Date
December 10 (Tue) at 15:30 - 17:00, 2024 (JST)
Speaker
Language
English
Host
Tomoya Naito

A collision of relativistically accelerated large nuclei creates the hottest matter on Earth — quark-gluon plasma (QGP). The properties of QGP have been studied through comparisons of final-state particle distributions between theoretical models and experimental data.

To quantitatively constrain QGP properties, it is necessary to build Monte Carlo models that simulate the space-time evolution of the system throughout the entire collision process. This includes the initial matter production from the accelerated nuclei, the evolution of QGP, hadronisation, and the evolution of hadron gas. In this talk, I will first explain how theoretical models, based on relativistic hydrodynamics and hadronic transport, are conventionally built and how they successfully extract QGP properties.

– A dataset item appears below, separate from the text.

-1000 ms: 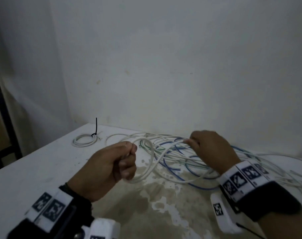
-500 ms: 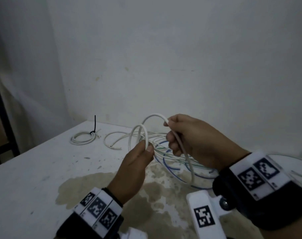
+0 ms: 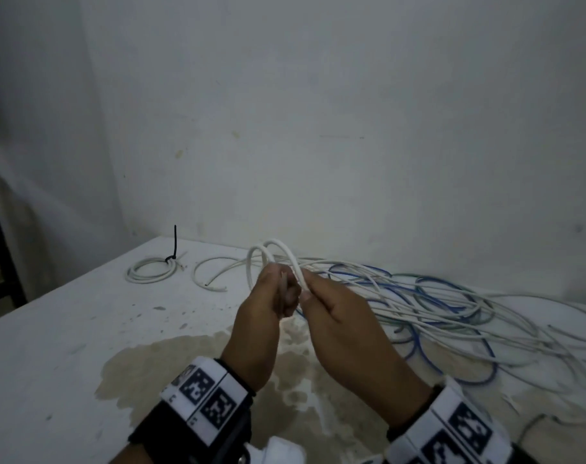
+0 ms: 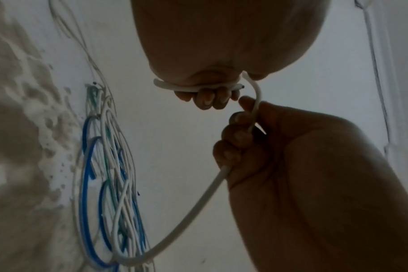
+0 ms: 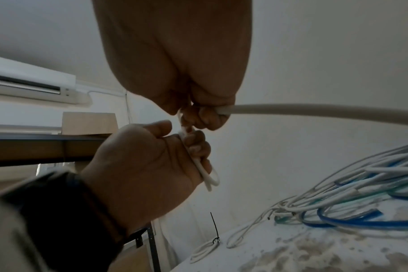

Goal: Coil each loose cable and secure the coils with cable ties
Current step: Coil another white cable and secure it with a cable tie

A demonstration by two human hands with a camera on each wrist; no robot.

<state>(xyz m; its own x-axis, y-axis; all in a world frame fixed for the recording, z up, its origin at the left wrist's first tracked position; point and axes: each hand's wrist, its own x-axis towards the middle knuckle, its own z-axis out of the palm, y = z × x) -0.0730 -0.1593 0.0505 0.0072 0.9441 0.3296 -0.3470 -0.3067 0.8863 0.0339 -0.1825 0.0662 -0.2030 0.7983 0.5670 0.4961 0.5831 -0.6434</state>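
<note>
White cable [image 3: 286, 259] had gained a second loop; both hands, left hand [image 3: 268, 316] and right hand [image 3: 338, 316], clamped it (coiling barely begun).

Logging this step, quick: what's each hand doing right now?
Left hand: closed around loops of the white cable.
Right hand: closed, pinching the same white cable.

The cable [image 3: 278, 259] looped above the table [image 3: 67, 329] is white. The table is white too, with a brownish stain [image 3: 191, 356] at its near middle. Right of that stain, the tangle [image 3: 435, 303] mixes white, blue and pale green strands. Left of it, a white coil [image 3: 151, 270] wears a black tie [image 3: 174, 244]. Both wristbands [image 3: 204, 396] are black, carrying white tags printed with black square patterns.
</note>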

Next, I will discuss a hot topic: the possibility of finding QGP in proton-proton collisions, based on results from a state-of-the-art model that includes both equilibrated and non-equilibrated systems. Also, I will introduce a novel Monte Carlo initial state model based on perturbative QCD minijet production supplemented with a saturation picture. This Monte-Carlo EKRT model is one of the first initial state models for hydrodynamics to describe initial particle production from small to large momentum within a single framework, where total energy-momentum and charge conservations are imposed.